## [Required work]
Return all lines from the entries below in which the word "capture" is present.

[Opening Source records section]

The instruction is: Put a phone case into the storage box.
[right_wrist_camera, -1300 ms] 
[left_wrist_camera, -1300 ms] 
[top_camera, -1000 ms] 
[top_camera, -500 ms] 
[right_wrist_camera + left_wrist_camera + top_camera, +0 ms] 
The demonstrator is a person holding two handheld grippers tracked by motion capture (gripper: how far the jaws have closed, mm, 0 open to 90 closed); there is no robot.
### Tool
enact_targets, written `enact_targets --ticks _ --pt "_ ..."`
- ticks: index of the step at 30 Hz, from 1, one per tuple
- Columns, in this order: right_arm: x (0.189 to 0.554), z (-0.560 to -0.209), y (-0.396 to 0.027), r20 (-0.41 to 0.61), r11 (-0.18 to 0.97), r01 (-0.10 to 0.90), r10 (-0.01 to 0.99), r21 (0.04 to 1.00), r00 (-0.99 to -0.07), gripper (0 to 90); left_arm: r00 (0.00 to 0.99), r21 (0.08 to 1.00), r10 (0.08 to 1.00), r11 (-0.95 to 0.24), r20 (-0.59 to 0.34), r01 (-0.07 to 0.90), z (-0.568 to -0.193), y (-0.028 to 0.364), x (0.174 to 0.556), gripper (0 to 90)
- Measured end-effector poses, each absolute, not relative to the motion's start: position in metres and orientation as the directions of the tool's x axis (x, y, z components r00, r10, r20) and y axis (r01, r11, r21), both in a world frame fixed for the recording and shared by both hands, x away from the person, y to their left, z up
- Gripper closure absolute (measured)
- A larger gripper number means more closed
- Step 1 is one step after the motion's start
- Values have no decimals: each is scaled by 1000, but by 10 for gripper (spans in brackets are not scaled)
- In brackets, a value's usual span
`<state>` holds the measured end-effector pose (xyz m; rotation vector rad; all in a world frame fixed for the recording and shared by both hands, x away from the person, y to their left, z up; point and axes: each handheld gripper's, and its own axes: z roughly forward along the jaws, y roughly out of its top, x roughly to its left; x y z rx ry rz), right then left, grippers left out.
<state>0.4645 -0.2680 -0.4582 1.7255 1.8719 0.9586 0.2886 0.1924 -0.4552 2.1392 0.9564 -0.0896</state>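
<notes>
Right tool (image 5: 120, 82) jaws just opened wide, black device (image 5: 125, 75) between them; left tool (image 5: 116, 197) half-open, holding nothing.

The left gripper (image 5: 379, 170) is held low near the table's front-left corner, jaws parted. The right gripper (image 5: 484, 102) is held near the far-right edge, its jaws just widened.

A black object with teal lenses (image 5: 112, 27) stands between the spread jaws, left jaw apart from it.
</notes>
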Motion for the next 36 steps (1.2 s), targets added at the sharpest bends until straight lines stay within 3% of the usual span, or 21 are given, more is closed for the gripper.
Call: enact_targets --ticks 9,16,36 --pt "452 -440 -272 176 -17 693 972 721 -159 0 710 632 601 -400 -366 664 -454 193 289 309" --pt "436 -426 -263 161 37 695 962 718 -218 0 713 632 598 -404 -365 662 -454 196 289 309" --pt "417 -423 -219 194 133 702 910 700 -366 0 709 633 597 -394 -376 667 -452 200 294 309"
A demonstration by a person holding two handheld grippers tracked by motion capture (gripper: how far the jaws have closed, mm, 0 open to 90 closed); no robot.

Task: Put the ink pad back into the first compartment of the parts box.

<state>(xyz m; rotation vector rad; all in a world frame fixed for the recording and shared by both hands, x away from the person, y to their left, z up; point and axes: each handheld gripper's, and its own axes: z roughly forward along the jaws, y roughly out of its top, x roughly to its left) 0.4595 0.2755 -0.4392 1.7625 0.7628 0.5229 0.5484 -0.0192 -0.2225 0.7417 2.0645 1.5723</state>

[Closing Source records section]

## [Exercise output]
The demonstrator is a person holding two handheld grippers tracked by motion capture (gripper: how far the jaws have closed, mm, 0 open to 90 closed); there is no robot.
A demonstration by a person holding two handheld grippers tracked by motion capture (gripper: how far the jaws have closed, mm, 0 open to 90 closed); no robot.

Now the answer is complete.